As the CEO of a major pipeline company, Roy Wilkens, EE’66, never expected to take an entrepreneurial risk midway through his career. But he had an idea that catapulted him from a corporate office suite to a basement startup operation with six employees.
He never regretted the move, and he went on to make headlines as the innovator who built a telecommunications network by stringing fiber optic cable through abandoned natural gas pipelines.
“I guess I had more of an entrepreneurial streak than I thought,” says Wilkens, who was CEO of Williams Pipeline Co. in 1982 when the breakup of the Bell System monopoly opened the long distance communications market to competition.
“I saw the telecommunications industry exploding, and Williams Pipeline had a vast network of decommissioned oil and gas pipelines doing nothing,” says Wilkens, who did what any self-respecting problem-solver does: He put two variables into an equation and found their commonality. In this case, the variables were pipelines and fiber optic cable.
In 1985 Wilkens launched WilTel as a business unit of The Williams Companies (then led by late Rolla alumnus Vernon Jones, CE’53). With an 11,000-mile fiber optic network, the company began providing long-distance service to customers as well as selling bandwidth to other carriers as a wholesaler.
“It was a time of enormous opportunity,” says Wilkens. “Technology was moving extremely fast, and lots of people jumped into the industry. It was the wild, wild West for five to 10 years.”
“Technology was moving extremely fast and lots of people jumped into the industry. It was the wild, wild West for five to 10 years.”

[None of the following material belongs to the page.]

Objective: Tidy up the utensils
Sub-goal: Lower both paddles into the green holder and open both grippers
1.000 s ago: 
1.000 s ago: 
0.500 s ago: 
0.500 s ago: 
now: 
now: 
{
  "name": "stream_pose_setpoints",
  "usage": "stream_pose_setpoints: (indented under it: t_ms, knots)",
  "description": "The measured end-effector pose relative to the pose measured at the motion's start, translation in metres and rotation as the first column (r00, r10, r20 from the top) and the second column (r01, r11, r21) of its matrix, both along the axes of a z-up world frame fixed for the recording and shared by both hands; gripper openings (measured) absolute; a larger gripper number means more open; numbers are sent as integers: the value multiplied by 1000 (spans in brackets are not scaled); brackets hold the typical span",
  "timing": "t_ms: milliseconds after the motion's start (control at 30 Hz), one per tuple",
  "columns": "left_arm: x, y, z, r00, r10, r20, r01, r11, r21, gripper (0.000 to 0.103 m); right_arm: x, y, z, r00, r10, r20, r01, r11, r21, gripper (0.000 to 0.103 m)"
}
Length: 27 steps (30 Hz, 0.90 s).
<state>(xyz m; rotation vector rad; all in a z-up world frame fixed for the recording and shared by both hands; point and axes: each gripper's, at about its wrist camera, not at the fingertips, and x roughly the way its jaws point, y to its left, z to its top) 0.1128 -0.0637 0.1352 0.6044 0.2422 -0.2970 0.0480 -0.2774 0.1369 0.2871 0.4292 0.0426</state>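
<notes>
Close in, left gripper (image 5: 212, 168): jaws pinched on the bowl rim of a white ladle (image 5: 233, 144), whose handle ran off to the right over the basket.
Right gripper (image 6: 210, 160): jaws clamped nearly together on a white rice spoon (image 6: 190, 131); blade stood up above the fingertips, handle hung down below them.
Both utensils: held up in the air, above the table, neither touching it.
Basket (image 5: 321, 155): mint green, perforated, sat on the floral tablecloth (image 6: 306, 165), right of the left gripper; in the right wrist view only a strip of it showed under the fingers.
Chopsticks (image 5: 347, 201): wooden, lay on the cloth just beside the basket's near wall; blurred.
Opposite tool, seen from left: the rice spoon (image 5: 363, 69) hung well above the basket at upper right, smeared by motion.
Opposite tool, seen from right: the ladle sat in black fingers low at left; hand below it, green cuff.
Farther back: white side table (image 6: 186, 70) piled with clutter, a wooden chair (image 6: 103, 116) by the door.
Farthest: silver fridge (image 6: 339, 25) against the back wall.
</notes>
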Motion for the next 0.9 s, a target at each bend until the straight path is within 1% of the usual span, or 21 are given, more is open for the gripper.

Although the telecommunications industry has circled back to dominance by a few carriers, another idea Wilkens championed revolutionized television broadcasting: video transmission via fiber optics rather than satellite. In 1990, a WilTel business unit, Vyvx, broke ground by using fiber optics to transmit video of Super Bowl XXIV from New Orleans to CBS. Today, Level 3 Vyvx continues to bring viewers some of the world’s most watched television events.

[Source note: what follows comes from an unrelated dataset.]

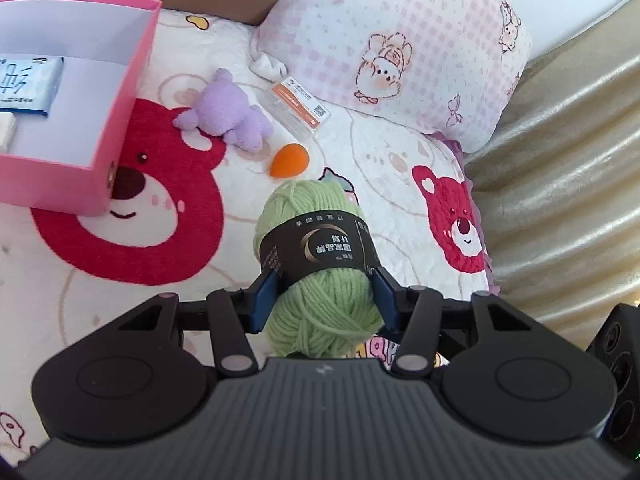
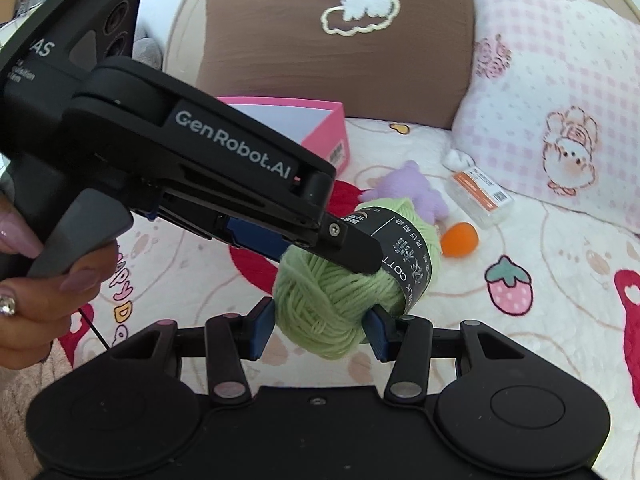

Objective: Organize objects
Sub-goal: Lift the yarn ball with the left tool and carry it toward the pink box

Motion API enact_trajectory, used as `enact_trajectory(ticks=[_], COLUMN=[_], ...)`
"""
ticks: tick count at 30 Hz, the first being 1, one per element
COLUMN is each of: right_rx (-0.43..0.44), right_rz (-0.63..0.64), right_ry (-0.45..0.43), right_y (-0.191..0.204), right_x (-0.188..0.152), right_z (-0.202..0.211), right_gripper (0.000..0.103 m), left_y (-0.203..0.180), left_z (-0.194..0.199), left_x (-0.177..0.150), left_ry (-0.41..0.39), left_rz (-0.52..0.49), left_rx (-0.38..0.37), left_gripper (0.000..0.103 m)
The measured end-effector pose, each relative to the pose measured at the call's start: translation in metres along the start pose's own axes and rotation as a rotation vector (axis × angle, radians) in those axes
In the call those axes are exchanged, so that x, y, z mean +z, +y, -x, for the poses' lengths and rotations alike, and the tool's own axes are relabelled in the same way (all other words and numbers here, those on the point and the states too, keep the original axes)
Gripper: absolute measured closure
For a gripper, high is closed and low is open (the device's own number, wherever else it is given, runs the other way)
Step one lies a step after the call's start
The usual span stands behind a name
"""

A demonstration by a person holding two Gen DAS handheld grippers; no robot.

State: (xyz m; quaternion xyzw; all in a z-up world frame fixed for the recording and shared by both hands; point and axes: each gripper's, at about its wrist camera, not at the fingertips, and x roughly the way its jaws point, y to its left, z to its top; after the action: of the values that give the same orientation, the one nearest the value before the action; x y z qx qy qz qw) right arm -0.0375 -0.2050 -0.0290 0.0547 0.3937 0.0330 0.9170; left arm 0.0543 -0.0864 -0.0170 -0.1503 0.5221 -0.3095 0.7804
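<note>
A ball of green yarn (image 1: 320,264) with a black paper band hangs above the bear-print blanket (image 1: 120,320). My left gripper (image 1: 325,300) is shut on it, blue pads pressed against both sides. My right gripper (image 2: 320,332) is shut on the same yarn ball (image 2: 332,296) from the near side. In the right wrist view the left gripper's black finger (image 2: 356,252) lies across the top of the ball. An open pink box (image 1: 120,120) sits at the upper left and holds a blue-and-white packet (image 1: 28,84).
On the blanket beyond the yarn lie a purple plush bear (image 1: 228,116), an orange egg-shaped sponge (image 1: 286,160) and a clear case with an orange label (image 1: 300,108). A pink checked pillow (image 1: 400,40) and a brown pillow (image 2: 340,28) stand behind. A hand (image 2: 40,292) grips the left tool.
</note>
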Motion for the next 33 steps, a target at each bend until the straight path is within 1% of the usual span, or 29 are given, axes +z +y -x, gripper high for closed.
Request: enact_trajectory(ticks=[6, 10, 17, 23, 29, 33], right_rx=[0.0, 0.024, 0.038, 0.034, 0.02, 0.01], right_rz=[0.06, 0.088, 0.187, 0.258, 0.301, 0.328], right_ry=[-0.007, 0.01, 0.024, -0.004, -0.048, -0.068], right_y=[0.019, 0.033, 0.064, 0.084, 0.099, 0.107], right_x=[0.005, 0.012, 0.017, 0.028, 0.043, 0.055], right_z=[0.004, 0.005, 0.007, 0.009, 0.011, 0.005], right_gripper=[0.05, 0.05, 0.051, 0.053, 0.053, 0.053], left_y=[0.005, 0.011, 0.028, 0.035, 0.037, 0.042], left_z=[0.022, 0.039, 0.066, 0.092, 0.113, 0.123], left_x=[-0.007, -0.013, -0.024, -0.025, -0.017, -0.011], left_ry=[-0.033, -0.045, -0.058, -0.113, -0.165, -0.19], left_rz=[-0.007, 0.007, 0.039, 0.035, 0.008, -0.01], left_rx=[0.012, 0.029, 0.041, 0.051, 0.066, 0.077], left_gripper=[0.053, 0.052, 0.052, 0.052, 0.052, 0.052])
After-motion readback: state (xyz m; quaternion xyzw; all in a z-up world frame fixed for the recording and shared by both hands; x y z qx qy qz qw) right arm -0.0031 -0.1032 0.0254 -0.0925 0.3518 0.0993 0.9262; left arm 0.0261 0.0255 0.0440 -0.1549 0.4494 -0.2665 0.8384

In 1997, two years after LDDS Communications (later MCI WorldCom) acquired WilTel for $2 billion, Wilkens retired from the company. He went on to become CEO of network services for McLeodUSA, co-founded Adaption Technologies and served as a director on numerous boards in the telecommunications private and public sectors.
An S&T trustee emeritus and member of the Academy of Electrical and Computer Engineering, Wilkens endowed a professorship in telecommunications at S&T in 2004. He also has supported many other university endeavors, including the Kummer Student Design Center.
For the risk-taker who looked at miles of buried steel pipe and saw a digital empire, there is no training ground for leading the charge into the entrepreneurial unknown.
“No matter what you study in school, you are never prepared,” Wilkens says. “The only thing that prepares you is the ability to solve problems. I think that’s the definition of an engineer — and the definition of a Rolla graduate.”